La liberté, pas le fouet !
Bloggeur et prisonnier d’opinion saoudien, Raif Badawi a été condamné le 7 mai 2014 par le tribunal pénal de Djedda à 10 ans de prison et 1 000 coups de fouet, assortis d’une interdiction de voyager pendant 10 ans à l’issue de sa peine, d’une interdiction d’utiliser les médias et d’une amende d’un million de riyals saoudiens (environ 226 000 euros). Le jugement rendu contre lui est lié à la création de son site internet, « Libérez les libéraux saoudiens » (dont la cour a ordonné la fermeture), et à des accusations selon lesquelles il aurait « insulté l’islam ».
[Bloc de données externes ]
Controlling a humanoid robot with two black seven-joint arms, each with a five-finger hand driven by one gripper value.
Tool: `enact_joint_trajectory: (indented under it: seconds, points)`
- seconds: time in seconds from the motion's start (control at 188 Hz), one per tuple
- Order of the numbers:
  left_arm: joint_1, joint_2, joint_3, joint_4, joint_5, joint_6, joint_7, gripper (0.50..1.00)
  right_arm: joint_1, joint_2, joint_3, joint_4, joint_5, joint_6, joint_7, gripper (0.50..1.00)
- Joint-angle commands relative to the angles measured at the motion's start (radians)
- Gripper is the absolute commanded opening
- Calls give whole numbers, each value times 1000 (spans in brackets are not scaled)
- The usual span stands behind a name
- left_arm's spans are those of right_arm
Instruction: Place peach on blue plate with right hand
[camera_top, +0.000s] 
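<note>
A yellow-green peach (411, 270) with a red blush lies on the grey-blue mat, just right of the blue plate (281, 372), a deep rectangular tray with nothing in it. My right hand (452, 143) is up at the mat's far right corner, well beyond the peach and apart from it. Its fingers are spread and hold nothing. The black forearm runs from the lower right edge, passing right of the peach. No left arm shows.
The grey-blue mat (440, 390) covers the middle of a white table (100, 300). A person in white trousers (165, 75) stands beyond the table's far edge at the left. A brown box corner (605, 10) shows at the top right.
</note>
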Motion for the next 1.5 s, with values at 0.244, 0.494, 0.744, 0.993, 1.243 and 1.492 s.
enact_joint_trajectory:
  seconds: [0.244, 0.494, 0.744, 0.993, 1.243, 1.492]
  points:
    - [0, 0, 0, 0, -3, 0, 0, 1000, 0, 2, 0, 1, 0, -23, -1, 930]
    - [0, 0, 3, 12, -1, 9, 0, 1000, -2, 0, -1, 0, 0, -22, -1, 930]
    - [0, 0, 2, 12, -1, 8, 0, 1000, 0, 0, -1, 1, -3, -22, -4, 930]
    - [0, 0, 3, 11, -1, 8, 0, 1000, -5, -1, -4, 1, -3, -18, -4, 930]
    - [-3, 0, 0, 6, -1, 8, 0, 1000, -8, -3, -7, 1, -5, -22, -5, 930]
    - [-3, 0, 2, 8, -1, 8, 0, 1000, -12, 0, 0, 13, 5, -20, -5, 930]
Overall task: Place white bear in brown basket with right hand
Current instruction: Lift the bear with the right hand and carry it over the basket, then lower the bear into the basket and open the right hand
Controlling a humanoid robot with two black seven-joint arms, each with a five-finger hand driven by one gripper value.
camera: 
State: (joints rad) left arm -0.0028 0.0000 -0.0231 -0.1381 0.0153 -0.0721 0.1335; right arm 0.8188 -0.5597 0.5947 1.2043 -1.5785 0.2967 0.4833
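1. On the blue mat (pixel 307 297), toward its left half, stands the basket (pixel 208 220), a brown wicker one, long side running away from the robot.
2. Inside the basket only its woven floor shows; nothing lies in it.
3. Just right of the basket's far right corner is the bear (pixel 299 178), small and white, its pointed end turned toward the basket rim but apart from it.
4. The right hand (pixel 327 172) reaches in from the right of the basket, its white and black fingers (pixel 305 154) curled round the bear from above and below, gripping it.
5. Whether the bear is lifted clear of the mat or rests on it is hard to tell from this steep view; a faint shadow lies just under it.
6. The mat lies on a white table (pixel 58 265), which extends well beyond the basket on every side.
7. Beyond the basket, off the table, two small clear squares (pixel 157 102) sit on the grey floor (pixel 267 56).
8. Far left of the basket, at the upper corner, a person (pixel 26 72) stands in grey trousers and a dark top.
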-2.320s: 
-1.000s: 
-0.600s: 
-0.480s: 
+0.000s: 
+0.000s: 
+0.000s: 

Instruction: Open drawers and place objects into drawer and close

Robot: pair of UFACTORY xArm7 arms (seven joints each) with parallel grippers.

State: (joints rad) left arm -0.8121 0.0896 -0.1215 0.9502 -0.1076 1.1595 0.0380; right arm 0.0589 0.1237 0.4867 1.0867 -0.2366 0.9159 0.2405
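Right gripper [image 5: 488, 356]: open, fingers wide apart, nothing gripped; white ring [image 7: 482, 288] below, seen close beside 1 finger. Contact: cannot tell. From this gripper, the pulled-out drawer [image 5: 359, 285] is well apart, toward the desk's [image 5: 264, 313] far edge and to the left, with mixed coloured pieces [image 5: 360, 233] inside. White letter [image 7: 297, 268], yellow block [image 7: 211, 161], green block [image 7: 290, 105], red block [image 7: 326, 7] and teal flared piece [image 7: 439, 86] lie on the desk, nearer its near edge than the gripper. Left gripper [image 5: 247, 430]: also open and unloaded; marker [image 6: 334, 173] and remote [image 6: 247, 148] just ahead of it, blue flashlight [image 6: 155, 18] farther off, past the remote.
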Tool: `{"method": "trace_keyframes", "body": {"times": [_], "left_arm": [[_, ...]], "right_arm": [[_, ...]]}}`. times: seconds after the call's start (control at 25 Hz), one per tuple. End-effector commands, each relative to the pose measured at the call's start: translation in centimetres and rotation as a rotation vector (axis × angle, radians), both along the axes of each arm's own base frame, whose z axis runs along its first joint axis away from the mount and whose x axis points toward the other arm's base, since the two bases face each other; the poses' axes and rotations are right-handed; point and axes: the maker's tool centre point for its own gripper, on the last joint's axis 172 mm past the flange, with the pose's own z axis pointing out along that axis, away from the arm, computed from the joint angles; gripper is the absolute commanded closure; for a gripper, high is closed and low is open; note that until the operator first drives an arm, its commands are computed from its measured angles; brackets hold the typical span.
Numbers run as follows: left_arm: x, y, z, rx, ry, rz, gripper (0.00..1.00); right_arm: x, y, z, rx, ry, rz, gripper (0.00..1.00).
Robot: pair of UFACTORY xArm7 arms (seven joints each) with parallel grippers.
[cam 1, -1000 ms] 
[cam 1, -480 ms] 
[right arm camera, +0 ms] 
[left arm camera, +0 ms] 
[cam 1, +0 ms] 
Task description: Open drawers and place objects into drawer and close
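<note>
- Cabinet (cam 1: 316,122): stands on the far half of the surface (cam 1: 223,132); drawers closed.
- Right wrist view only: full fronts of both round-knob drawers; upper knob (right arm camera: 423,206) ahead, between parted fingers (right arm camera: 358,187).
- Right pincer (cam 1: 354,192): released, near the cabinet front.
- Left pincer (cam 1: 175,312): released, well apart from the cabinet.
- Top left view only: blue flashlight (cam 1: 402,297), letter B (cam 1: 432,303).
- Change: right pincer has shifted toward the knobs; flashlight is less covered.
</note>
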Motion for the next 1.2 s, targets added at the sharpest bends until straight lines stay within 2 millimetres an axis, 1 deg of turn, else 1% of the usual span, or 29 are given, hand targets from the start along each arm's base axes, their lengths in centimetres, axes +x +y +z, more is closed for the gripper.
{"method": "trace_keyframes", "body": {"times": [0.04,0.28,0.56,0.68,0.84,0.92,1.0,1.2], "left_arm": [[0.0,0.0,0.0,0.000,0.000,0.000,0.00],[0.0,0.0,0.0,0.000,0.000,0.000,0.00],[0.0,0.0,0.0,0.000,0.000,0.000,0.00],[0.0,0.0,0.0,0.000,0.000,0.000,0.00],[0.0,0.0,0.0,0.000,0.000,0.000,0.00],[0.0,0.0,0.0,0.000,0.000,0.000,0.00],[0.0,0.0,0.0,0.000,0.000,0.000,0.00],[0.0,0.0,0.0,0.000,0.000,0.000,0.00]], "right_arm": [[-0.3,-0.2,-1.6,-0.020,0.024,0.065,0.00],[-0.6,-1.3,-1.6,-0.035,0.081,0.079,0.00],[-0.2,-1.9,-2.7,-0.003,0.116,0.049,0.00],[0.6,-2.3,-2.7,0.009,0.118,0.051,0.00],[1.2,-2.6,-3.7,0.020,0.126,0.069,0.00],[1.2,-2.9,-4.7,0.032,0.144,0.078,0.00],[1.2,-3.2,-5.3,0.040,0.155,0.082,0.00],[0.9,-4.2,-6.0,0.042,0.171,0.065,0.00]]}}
Vendredi 9 janvier, Raif Badawi a reçu 50 premiers coups de fouet après la prière, en public, devant la mosquée d’Al Jafali à Djedda. Vendredi 16 janvier, Raif a reçu la visite d’un médecin en prison. Celui-ci a statué que ses plaies n’ayant pas encore guéri, il n’était pour le moment pas en état de subir une deuxième séance de flagellation. Le médecin a demandé à ce que celle-ci soit repoussée à vendredi prochain. Ce report pour raison médicale souligne le caractère brutal de la flagellation. Le fait que Raif doit être autorisé à guérir pour pouvoir souffrir encore et encore est macabre et scandaleux. []. Jeudi 15 janvier, des centaines de militants d’Amnesty ont manifesté devant les ambassades de l’arabie Saoudite dans leur pays. [] . Ils demandent que Raif soit libéré.
Les arts de l’Islam
NouvelObs du17/01 : Selon Sophie Makariou, spécialiste des arts de l’islam, ’’ll n’y a pas stricto sensu de condamnation de la figuration dans le Coran. Ce qui est illicite, c’est l’adoration des images et des idoles. Dans l’arabe archaïque, qui est celui du Coran, on appelle idoles les objets tridimensionnels, donc les sculptures, qui sont censées être le siège de divinités. Mais selon l’appar-tenance à l’une ou l’autre des familles musulmanes, les deux plus grandes étant le sunnisme et le chiisme, les modes d’interprétation peuvent différer. () Chacune des dynasties, suivant sa sensibilité, va convoquer différemment les textes à des fins politiques. Pour en revenir à la question de la représentation, il faut savoir qu’elle ne concerne pas que l’être humain, elle vise également les êtres animés dans leur ensemble : il peut s’agir alors de chats, d’oiseaux ou autres animaux. La logique imposerait que si l’on ne peut pas représenter le Prophète on ne puisse pas davantage représenter tout autre figure humaine’’. En fait le visage de Mahomet a été représenté au cours de l’histoire, l’un des premiers exemples connus est celui d’un manuscrit de 1307.